Required action:
Check each line below for the word "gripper" and give the number of lines that have it, nothing more.
● ● ● ●
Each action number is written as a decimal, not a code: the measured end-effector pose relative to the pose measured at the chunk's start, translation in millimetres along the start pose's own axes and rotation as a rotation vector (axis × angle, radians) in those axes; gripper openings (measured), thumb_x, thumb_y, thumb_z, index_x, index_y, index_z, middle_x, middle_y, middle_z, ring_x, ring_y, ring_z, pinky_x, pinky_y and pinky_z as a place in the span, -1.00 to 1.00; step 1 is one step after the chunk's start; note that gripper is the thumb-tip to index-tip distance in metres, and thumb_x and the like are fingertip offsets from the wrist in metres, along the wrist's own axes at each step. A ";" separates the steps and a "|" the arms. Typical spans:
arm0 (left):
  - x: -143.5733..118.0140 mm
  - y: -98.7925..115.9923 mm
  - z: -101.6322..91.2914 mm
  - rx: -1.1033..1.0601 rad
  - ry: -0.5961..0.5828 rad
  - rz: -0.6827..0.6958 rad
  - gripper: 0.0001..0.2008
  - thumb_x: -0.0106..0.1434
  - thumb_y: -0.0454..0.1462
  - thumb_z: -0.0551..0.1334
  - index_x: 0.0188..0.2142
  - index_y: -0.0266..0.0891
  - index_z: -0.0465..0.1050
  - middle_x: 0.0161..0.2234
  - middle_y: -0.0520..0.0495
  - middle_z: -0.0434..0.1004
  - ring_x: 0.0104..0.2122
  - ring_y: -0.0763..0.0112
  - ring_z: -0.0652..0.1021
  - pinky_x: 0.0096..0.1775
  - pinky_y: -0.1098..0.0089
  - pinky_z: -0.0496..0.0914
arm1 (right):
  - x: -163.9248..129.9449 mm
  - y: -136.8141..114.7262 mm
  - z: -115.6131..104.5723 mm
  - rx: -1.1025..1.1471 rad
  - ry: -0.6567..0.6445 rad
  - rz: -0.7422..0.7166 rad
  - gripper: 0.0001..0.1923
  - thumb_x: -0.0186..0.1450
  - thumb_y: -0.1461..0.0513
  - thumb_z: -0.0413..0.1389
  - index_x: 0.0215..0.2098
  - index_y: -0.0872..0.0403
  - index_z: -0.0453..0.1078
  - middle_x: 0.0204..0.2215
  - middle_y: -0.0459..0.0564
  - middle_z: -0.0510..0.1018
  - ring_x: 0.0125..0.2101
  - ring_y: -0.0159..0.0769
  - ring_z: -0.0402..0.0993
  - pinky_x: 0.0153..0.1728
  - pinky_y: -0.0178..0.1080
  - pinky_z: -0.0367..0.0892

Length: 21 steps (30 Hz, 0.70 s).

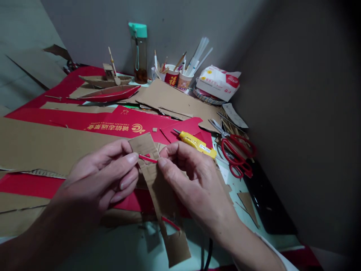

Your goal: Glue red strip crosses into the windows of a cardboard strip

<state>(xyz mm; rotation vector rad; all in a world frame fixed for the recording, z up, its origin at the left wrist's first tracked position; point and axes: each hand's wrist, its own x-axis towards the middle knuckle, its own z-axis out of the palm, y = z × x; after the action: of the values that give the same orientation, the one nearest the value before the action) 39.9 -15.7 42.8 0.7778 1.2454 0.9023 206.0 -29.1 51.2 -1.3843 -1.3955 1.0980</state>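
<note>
Both hands hold a long brown cardboard strip (158, 195) above the table, near the front. My left hand (101, 180) pinches its upper part between thumb and fingers. My right hand (191, 180) grips the same strip from the right side. A thin red edge shows between the two thumbs, where the strip bends. The strip hangs down toward me and ends in a wider flap. A yellow utility knife (196, 143) lies just beyond my right hand.
Red-handled scissors (235, 150) lie at the right. Red and brown cardboard sheets (56, 143) cover the table. Two small cardboard boats (108, 86), a green-capped bottle (139, 52), cups of pencils (177, 77) and a tissue pack (218, 82) stand at the back.
</note>
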 end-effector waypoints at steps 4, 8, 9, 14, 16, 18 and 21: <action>2.1 -1.7 -2.1 -0.027 -0.021 0.044 -0.72 0.02 -0.22 0.50 -0.50 -0.12 0.38 -0.67 0.19 0.25 -0.65 0.56 0.25 -0.63 0.60 0.17 | -0.2 -0.2 -1.9 0.027 -0.039 0.038 -0.85 0.33 0.35 0.14 -0.41 0.06 0.39 -0.56 -0.24 0.35 -0.55 -0.49 0.26 -0.51 -0.41 0.20; 9.3 -6.5 -6.3 -0.075 -0.067 0.064 -0.69 0.00 -0.23 0.54 -0.52 -0.16 0.40 -0.68 0.19 0.24 -0.68 0.61 0.26 -0.65 0.64 0.17 | -1.6 4.3 -4.7 0.143 -0.115 0.037 -0.83 0.41 0.24 0.15 -0.37 0.05 0.40 -0.51 -0.21 0.38 -0.50 -0.44 0.30 -0.48 -0.37 0.21; 11.8 -7.8 -7.2 -0.095 -0.082 0.079 -0.69 -0.01 -0.23 0.55 -0.53 -0.17 0.40 -0.69 0.19 0.24 -0.69 0.61 0.25 -0.67 0.64 0.18 | -2.0 5.5 -5.5 0.163 -0.130 0.036 -0.81 0.44 0.19 0.14 -0.35 0.05 0.42 -0.50 -0.20 0.40 -0.47 -0.43 0.32 -0.46 -0.36 0.21; 19.9 -6.3 -8.3 -0.159 -0.084 0.122 -0.67 -0.11 -0.26 0.58 -0.58 -0.19 0.42 -0.69 0.17 0.24 -0.71 0.63 0.23 -0.71 0.63 0.17 | -3.3 6.0 -5.0 0.113 -0.115 0.023 -0.76 0.47 0.12 0.11 -0.32 0.04 0.45 -0.43 -0.16 0.47 -0.38 -0.40 0.38 -0.37 -0.35 0.24; 19.4 -2.5 -7.9 -0.170 -0.056 0.130 -0.68 -0.13 -0.29 0.58 -0.58 -0.19 0.43 -0.68 0.17 0.23 -0.70 0.63 0.23 -0.72 0.63 0.16 | -3.3 5.2 -1.4 0.105 -0.140 0.074 -0.85 0.39 0.17 0.16 -0.32 0.05 0.42 -0.47 -0.17 0.45 -0.44 -0.40 0.36 -0.42 -0.35 0.22; 18.4 0.8 -7.7 -0.179 -0.037 0.161 -0.72 -0.12 -0.30 0.55 -0.56 -0.19 0.46 -0.66 0.17 0.22 -0.68 0.63 0.22 -0.71 0.64 0.17 | -3.3 5.9 3.3 0.116 -0.155 0.129 -0.91 0.32 0.22 0.18 -0.34 0.05 0.39 -0.51 -0.19 0.41 -0.50 -0.42 0.32 -0.47 -0.35 0.20; 19.3 2.5 -8.0 -0.176 -0.025 0.174 -0.76 -0.14 -0.32 0.53 -0.53 -0.21 0.49 -0.63 0.16 0.25 -0.66 0.63 0.22 -0.70 0.64 0.18 | -3.0 9.5 8.6 0.157 -0.149 0.160 -0.89 0.27 0.23 0.20 -0.38 0.05 0.36 -0.53 -0.20 0.39 -0.52 -0.44 0.31 -0.48 -0.37 0.22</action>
<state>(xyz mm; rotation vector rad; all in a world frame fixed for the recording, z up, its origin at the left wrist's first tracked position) 33.3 2.7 35.2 0.7622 1.0719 1.1239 200.0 -32.3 39.9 -1.3405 -1.2879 1.4096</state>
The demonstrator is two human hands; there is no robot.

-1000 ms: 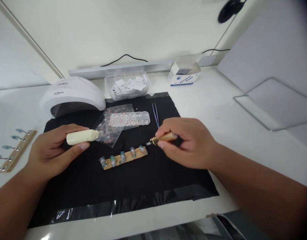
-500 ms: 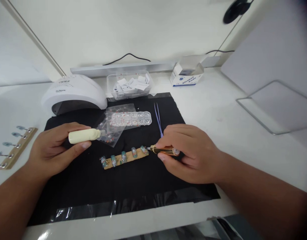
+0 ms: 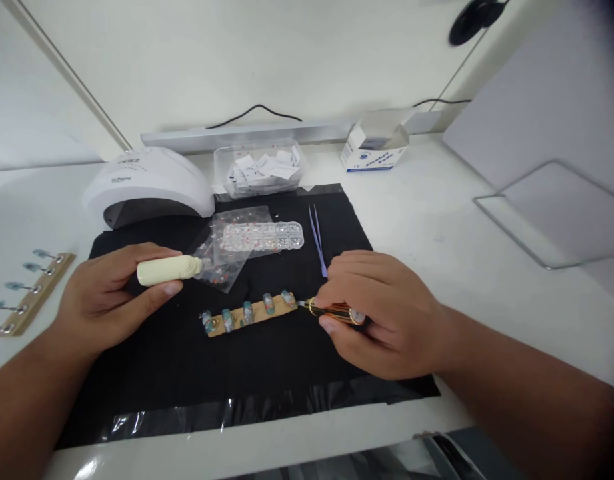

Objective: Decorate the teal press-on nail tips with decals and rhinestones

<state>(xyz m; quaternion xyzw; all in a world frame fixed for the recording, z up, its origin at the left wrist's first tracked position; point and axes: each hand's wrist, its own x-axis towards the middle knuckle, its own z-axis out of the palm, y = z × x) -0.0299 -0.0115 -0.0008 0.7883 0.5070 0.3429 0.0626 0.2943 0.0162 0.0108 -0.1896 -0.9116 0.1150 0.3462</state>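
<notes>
My left hand is closed around a pale yellow nail polish bottle, tilted on its side with its clear neck pointing right. Between the thumb and fingers of my right hand is a gold nail polish brush. Its tip sits just right of the last nail on a wooden strip; I cannot tell whether it touches. Several blue-green decorated false nails stand along that strip, on the black mat.
Purple tweezers and a clear rhinestone case on plastic sheets lie beyond the strip. Behind are a white nail lamp, a tub of packets and an alcohol pads box. Another nail stand is at far left.
My right hand has moved slightly right and down with the brush, drawing its tip back from the rightmost nail. My left hand holds the bottle in the same place.
</notes>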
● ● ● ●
Exercise response:
3